BoPete Keyes

Calgary Stampeders
- Position: Cornerback
- Roster status: Active
- CFL status: American

Personal information
- Born: November 9, 1997 (age 28) Laurel, Mississippi, U.S.
- Listed height: 6 ft 1 in (1.85 m)
- Listed weight: 200 lb (91 kg)

Career information
- High school: Laurel
- College: Tulane (2016–2019)
- NFL draft: 2020: 7th round, 237th overall pick

Career history
- Kansas City Chiefs (2020); Indianapolis Colts (2021); New England Patriots (2021)*; Chicago Bears (2021); Houston Texans (2022)*; Atlanta Falcons (2022)*; Houston Texans (2022)*; Baltimore Ravens (2022)*; Cleveland Browns (2023)*; San Antonio Brahmas (2024–2025); Montreal Alouettes (2026)*; Calgary Stampeders (2026–present);
- * Offseason and/or practice squad member only

Career NFL statistics
- Total tackles: 9
- Stats at Pro Football Reference

= BoPete Keyes =

American football player (born 1997)

Thakarius "BoPete" Keyes (born November 9, 1997) is an American professional football cornerback for the Calgary Stampeders of the Canadian Football League (CFL). He played college football at Tulane, and was selected by the Kansas City Chiefs in the seventh round of the 2020 NFL draft. He has also been a member of the Indianapolis Colts, New England Patriots, Chicago Bears, Houston Texans, Atlanta Falcons, Baltimore Ravens, and Cleveland Browns.

==College career==
According to WGNO, in 2019, Keyes started every game for Tulane and held opposing quarterbacks to a 45 percent completion rate when he was targeted. He earned an Honorable Mention for the American Athletic Conference. In his junior and senior seasons, Keyes had 85 tackles, 18 passes defended and two interceptions.

==Professional career==
===Kansas City Chiefs===
Keyes was selected by the Kansas City Chiefs in the seventh round of the 2020 NFL draft with the 237th overall pick. He was placed on the active/non-football injury list on July 26. Keyes was activated on August 16. He finished his rookie season playing in eight games and recording eight total tackles. On August 31, 2021, Keyes was waived by the Chiefs.

===Indianapolis Colts===
On September 1, 2021, Keyes was claimed off waivers by the Indianapolis Colts. He was waived on November 13 and re-signed to the practice squad. Keyes was released by the Colts on November 22.

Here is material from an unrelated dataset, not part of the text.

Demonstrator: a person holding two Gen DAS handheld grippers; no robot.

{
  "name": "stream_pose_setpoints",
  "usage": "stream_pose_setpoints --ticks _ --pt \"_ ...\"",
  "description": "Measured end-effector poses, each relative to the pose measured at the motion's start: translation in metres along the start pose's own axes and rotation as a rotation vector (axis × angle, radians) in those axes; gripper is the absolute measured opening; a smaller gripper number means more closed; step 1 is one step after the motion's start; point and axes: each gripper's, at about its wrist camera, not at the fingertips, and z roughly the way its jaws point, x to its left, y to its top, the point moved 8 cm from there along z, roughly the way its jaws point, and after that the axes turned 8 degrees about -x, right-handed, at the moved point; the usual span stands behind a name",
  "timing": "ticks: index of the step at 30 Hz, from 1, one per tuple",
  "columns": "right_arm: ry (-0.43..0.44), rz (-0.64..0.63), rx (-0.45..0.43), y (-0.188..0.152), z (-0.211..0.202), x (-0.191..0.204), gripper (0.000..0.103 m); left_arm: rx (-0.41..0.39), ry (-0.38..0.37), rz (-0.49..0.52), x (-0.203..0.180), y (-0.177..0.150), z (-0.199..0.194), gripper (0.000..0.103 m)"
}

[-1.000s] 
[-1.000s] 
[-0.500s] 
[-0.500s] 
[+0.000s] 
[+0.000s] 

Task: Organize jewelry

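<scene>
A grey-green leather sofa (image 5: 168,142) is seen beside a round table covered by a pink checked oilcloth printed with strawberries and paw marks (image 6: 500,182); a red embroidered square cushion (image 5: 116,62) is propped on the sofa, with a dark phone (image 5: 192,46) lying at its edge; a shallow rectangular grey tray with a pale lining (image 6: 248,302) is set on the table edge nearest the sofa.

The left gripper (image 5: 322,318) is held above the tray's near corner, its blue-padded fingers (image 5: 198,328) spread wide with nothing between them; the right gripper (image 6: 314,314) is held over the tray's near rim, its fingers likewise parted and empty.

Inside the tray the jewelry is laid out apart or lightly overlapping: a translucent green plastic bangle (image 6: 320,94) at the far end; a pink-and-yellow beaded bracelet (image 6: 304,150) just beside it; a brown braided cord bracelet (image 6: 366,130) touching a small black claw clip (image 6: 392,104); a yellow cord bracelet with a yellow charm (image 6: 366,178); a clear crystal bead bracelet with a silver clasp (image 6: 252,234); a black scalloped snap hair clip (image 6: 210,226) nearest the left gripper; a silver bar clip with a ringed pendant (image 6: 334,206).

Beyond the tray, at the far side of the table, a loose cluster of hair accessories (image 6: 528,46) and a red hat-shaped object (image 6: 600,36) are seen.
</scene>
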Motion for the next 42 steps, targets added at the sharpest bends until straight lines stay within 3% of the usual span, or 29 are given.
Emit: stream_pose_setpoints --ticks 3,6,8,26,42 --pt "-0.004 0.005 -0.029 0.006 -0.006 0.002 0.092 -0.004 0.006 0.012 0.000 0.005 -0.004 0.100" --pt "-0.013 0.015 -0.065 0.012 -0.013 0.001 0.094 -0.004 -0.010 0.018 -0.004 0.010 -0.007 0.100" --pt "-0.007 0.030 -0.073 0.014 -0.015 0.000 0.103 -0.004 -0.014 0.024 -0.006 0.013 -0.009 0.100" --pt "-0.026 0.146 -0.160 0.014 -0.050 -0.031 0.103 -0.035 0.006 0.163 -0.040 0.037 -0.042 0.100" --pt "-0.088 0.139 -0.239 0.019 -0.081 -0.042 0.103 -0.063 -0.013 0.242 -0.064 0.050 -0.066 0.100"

===New England Patriots===
On November 30, 2021, Keyes was signed to the New England Patriots' practice squad, but was released the next day.

===Chicago Bears===
On December 15, 2021, Keyes was signed to the Chicago Bears practice squad. He signed a reserve/future contract with the Bears on January 11, 2022. Keyes was waived on August 23.

===Houston Texans (first stint)===
On September 13, 2022, Keyes was signed to the Houston Texans' practice squad. He was released on October 18.

===Atlanta Falcons===
On October 25, 2022, Keyes was signed to the Atlanta Falcons' practice squad. He was released on November 8.

===Houston Texans (second stint)===
On November 17, 2022, Keyes was signed to the Houston Texans' practice squad. He was released later that day.

===Baltimore Ravens===
On December 7, 2022, Keyes was signed to the Baltimore Ravens' practice squad. He signed a reserve/future contract with Baltimore on January 16, 2023. On May 12, Keyes was waived by the Ravens.

===Cleveland Browns===
On July 6, 2023, Keyes was signed by the Cleveland Browns. He was waived by Cleveland on July 29.

=== San Antonio Brahmas ===
On February 25, 2024, Keyes signed with he San Antonio Brahmas of the United Football League (UFL). He re-signed with the team on August 27. Keyes was released on May 14, 2025.

===Montreal Alouettes===
On January 28, 2026 Keyes signed with the Montreal Alouettes of the Canadian Football League (CFL). He was released on May 31, 2026.

===Calgary Stampeders===
On July 8, 2026, Keyes signed with the Calgary Stampeders.